● **Task to carry out**:
When the string "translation" is part of a line in the data below, report the whole line.

Extracted information START

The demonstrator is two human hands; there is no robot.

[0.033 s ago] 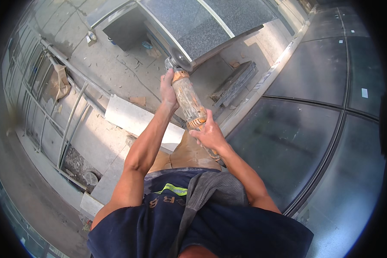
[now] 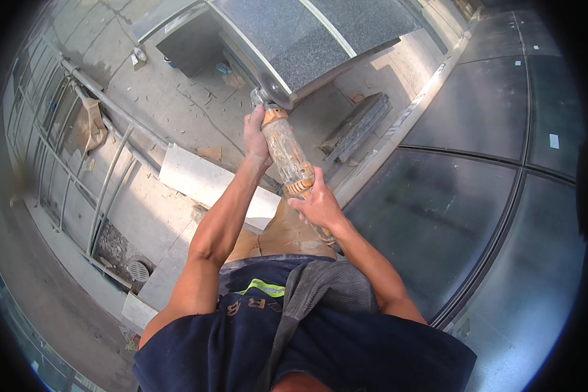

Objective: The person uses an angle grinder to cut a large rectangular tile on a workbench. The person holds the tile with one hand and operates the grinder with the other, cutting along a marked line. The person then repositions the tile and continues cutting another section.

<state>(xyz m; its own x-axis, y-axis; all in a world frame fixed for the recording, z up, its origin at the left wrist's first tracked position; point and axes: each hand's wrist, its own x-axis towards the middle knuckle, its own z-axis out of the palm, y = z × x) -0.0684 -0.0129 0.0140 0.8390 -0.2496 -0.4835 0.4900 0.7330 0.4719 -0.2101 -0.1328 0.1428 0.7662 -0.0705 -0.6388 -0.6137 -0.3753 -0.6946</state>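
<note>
Both my hands hold a dusty orange and grey angle grinder (image 2: 285, 150). My left hand (image 2: 257, 136) is closed around its front end, just behind the head. My right hand (image 2: 319, 202) grips the rear part of the body, nearer to me. The grinder's round disc (image 2: 276, 91) is at the near corner of a dark grey speckled stone slab (image 2: 300, 59). Whether the disc touches the slab's edge I cannot tell. A pale strip runs across the slab's top.
Stacked stone pieces (image 2: 356, 127) lie on the paving right of the grinder. Large glass panels (image 2: 451, 209) stand along the right. A pale board (image 2: 202, 178) lies left of my legs, near metal railings (image 2: 114, 176) with a brown cloth (image 2: 94, 124). A floor drain (image 2: 138, 270) is at lower left.
</note>
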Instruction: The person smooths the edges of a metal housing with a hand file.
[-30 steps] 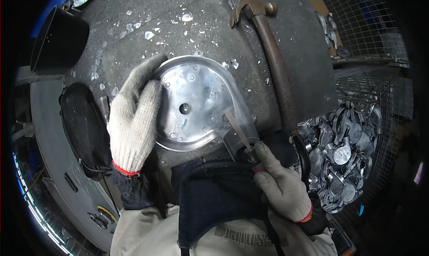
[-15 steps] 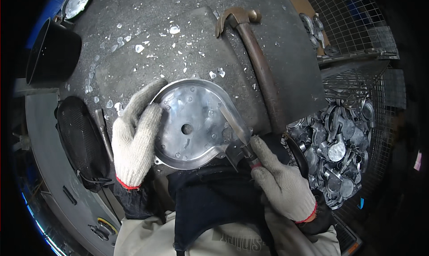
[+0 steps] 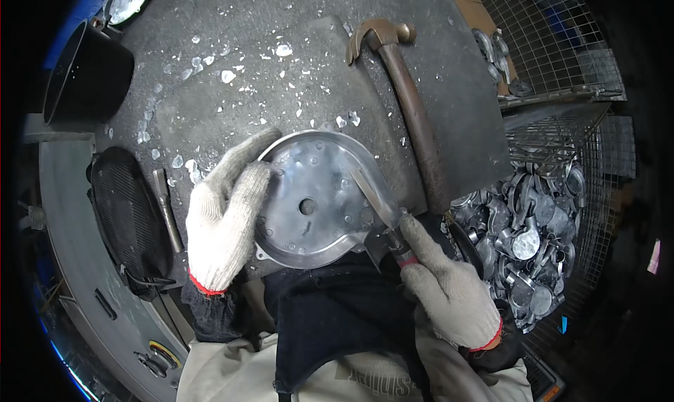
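A round, shallow cast-metal housing [image 3: 323, 184] with a hole in its middle and a spout-like corner at lower right lies at the near edge of the bench. My left hand [image 3: 228, 219], in a white knit glove, grips its left rim, fingers over the outer edge and thumb toward the inner face. My gloved right hand [image 3: 449, 282] is closed around the handle of a knife [image 3: 378, 200]. Its narrow blade reaches over the right inner wall of the housing; whether it touches the metal I cannot tell. A claw hammer [image 3: 414, 110] rests on the mat beyond.
Metal flakes [image 3: 228, 76] are scattered over the dark bench. A black bucket [image 3: 88, 75], a black mesh pouch [image 3: 126, 212] and a flat chisel [image 3: 167, 209] are on the left. To the right, a wire basket [image 3: 597, 163] is heaped with castings [image 3: 526, 244].
The housing and both hands have shifted slightly right in the picture, as have the hammer and bench. My hold on the housing and knife looks the same.
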A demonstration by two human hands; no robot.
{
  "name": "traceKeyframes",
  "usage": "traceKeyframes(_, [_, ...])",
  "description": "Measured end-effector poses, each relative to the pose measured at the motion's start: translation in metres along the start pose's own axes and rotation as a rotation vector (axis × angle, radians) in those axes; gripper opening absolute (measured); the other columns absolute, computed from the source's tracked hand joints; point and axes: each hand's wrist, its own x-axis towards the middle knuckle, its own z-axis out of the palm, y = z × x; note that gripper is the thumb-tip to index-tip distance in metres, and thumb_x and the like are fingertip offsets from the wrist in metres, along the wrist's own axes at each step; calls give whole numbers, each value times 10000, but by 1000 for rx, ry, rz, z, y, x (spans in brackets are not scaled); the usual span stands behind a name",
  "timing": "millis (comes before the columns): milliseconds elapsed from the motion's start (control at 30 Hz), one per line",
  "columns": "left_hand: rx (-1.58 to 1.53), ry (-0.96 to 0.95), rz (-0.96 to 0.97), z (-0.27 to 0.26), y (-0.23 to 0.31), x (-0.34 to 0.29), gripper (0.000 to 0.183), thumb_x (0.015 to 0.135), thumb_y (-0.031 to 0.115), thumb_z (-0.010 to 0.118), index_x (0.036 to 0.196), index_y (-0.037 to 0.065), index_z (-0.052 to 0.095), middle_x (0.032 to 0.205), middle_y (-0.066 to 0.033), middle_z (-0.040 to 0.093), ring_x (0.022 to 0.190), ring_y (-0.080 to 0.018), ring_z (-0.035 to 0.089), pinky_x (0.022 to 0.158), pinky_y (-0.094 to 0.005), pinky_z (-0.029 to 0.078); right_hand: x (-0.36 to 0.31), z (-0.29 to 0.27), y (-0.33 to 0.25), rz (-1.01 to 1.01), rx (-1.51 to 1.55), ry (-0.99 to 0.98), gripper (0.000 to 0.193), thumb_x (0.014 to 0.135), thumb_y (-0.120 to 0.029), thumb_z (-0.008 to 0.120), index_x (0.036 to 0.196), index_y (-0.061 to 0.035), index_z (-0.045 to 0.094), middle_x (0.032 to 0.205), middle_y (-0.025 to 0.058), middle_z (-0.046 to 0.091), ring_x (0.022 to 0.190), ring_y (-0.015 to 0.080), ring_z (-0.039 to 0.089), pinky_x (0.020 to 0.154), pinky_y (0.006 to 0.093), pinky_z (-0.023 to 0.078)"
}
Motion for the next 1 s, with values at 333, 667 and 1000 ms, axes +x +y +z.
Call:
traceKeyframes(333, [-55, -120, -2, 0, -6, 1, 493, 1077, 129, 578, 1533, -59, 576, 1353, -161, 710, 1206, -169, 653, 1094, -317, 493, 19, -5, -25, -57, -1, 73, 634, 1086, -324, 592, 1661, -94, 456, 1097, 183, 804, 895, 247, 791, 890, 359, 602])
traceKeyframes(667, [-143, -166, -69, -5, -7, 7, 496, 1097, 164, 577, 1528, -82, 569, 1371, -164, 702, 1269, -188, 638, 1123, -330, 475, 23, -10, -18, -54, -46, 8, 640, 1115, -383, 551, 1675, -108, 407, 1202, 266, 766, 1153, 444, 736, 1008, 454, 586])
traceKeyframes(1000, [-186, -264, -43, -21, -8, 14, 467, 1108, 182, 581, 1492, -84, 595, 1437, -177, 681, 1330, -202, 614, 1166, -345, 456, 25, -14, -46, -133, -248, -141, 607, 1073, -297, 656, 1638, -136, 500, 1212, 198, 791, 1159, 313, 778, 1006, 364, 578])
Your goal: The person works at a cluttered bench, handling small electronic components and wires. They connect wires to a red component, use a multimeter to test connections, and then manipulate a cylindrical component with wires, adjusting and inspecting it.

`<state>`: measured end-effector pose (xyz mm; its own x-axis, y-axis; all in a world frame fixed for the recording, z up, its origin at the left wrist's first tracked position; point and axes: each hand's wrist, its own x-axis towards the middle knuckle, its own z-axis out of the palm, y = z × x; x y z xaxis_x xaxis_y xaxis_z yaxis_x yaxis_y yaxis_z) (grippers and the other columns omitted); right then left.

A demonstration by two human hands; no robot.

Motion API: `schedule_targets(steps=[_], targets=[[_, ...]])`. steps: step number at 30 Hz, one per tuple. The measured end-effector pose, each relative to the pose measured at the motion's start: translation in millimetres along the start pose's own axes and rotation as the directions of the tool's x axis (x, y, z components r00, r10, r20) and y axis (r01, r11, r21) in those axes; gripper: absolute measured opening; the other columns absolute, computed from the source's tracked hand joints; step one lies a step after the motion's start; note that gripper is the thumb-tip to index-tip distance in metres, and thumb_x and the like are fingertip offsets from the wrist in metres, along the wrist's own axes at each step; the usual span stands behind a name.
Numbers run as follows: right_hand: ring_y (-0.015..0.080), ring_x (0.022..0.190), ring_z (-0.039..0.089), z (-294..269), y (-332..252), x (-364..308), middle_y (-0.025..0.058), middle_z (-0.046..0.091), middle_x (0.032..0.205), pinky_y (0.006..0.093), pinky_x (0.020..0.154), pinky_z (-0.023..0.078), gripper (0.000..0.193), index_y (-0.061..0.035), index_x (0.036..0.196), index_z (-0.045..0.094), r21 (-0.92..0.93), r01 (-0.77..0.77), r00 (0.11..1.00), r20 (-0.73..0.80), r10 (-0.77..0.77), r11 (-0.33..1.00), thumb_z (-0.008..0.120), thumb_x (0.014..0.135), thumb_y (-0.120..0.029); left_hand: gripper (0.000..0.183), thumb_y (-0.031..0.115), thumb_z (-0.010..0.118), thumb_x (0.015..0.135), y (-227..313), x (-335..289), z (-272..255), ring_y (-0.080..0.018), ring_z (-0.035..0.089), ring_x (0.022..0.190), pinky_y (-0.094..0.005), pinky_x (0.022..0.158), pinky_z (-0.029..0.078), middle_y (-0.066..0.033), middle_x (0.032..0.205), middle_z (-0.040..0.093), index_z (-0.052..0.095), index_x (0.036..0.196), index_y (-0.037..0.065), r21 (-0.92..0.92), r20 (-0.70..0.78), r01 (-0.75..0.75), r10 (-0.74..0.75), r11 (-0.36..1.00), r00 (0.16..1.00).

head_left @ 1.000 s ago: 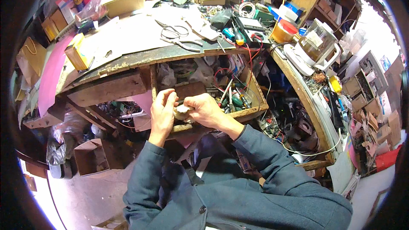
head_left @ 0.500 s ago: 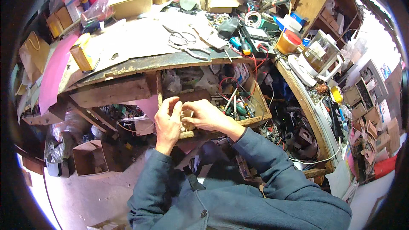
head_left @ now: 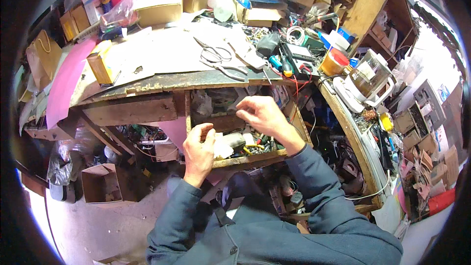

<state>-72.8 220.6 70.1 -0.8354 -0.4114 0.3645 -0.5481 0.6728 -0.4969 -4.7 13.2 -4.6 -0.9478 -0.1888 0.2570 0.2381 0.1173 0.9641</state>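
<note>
At the front left corner of the open wooden drawer (head_left: 245,160), my left hand (head_left: 197,154) is closed, thumb and fingers bent together. A pale, crumpled piece that looks like thin plastic (head_left: 222,147) shows against its thumb side and appears to be in its grip. My right hand (head_left: 270,120) is raised over the drawer's right half, fingers curled and thumb drawn in. Anything it pinches is too small to make out. Below it in the drawer lie a grey rounded object (head_left: 235,140) and several screwdrivers and hand tools (head_left: 265,141), partly covered by the hand.
On the bench above lie scissors (head_left: 216,55), pliers (head_left: 224,70) and a meter with red leads (head_left: 298,52). A coffee maker (head_left: 365,76) and a red-lidded jar (head_left: 334,62) stand to the right. An open carton (head_left: 102,184) sits on the floor at left.
My hands were together over the drawer's front edge. Now the right hand has moved up and right, away from the left, uncovering the pale piece. The view has shifted slightly.
</note>
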Motion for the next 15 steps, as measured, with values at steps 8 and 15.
schedule_targets(steps=[8,15], targets=[[0.022,0.073,0.069,-27.3,12.8,32.4,0.0127,0.072,0.081,0.0333,0.069,0.053,0.017,-0.0032,0.097,0.074,0.103,-0.08,0.994,-0.065,0.087,0.991,0.073,0.088,-0.018,0.017,0.011,0.064,0.096,2.5,-2.0,-2.4,-0.0139,0.069,0.082,-0.0296,0.074,0.054,-0.009,0.09,0.074,0.071,0.106,-0.001,0.06,0.034,-0.069,0.067,0.996,0.997],[0.0258,0.074,0.073,-35.9,38.9,89.0,0.0154,0.074,0.081,0.036,0.07,0.056,0.022,-0.0028,0.09,0.075,-0.053,-0.064,0.959,-0.28,0.047,0.997,0.07,0.086,-0.023,0.017,0.014,0.064,0.096,4.3,-5.4,-0.3,-0.0188,0.07,0.072,-0.0316,0.067,0.054,-0.0128,0.081,0.072,0.07,0.102,-0.001,0.062,0.078,-0.082,0.077,0.995,0.994]])
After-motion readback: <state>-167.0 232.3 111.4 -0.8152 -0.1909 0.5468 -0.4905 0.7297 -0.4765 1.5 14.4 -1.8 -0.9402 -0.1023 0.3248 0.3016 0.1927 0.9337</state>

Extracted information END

● **Answer section**:
  "description": "Measured end-effector poses, each relative to the pose measured at the motion's start: translation in metres along the start pose's own axes and rotation as a rotation vector (axis × angle, radians) in those axes; gripper opening absolute (measured); the other columns absolute, computed from the source's tracked hand joints; point and axes: each hand's wrist, its own x-axis towards the middle knuckle, its own z-axis out of the palm, y = z × x; note that gripper is the thumb-tip to index-tip distance in metres, and thumb_x and the like are fingertip offsets from the wrist in metres, along the wrist's own axes at each step; calls give whole numbers, each value times 10000, but by 1000 for rx, ry, rz, z, y, x (spans in brackets are not scaled); the usual span stands behind a name",
Motion API: `schedule_targets(steps=[_], targets=[[_, ...]])`. steps: step number at 30 Hz, one per tuple. The measured end-effector pose, each relative to the pose measured at the motion's start: translation in millimetres along the start pose's own axes and rotation as the directions of the tool's x axis (x, y, z components r00, r10, r20) and y axis (r01, r11, r21) in those axes; gripper: absolute measured opening; the other columns absolute, computed from the source's tracked hand joints; step one lies a step after the motion's start; note that gripper is the thumb-tip to index-tip distance in metres, and thumb_x and the like are fingertip offsets from the wrist in metres, along the wrist's own axes at each step; the usual span stands behind a name.

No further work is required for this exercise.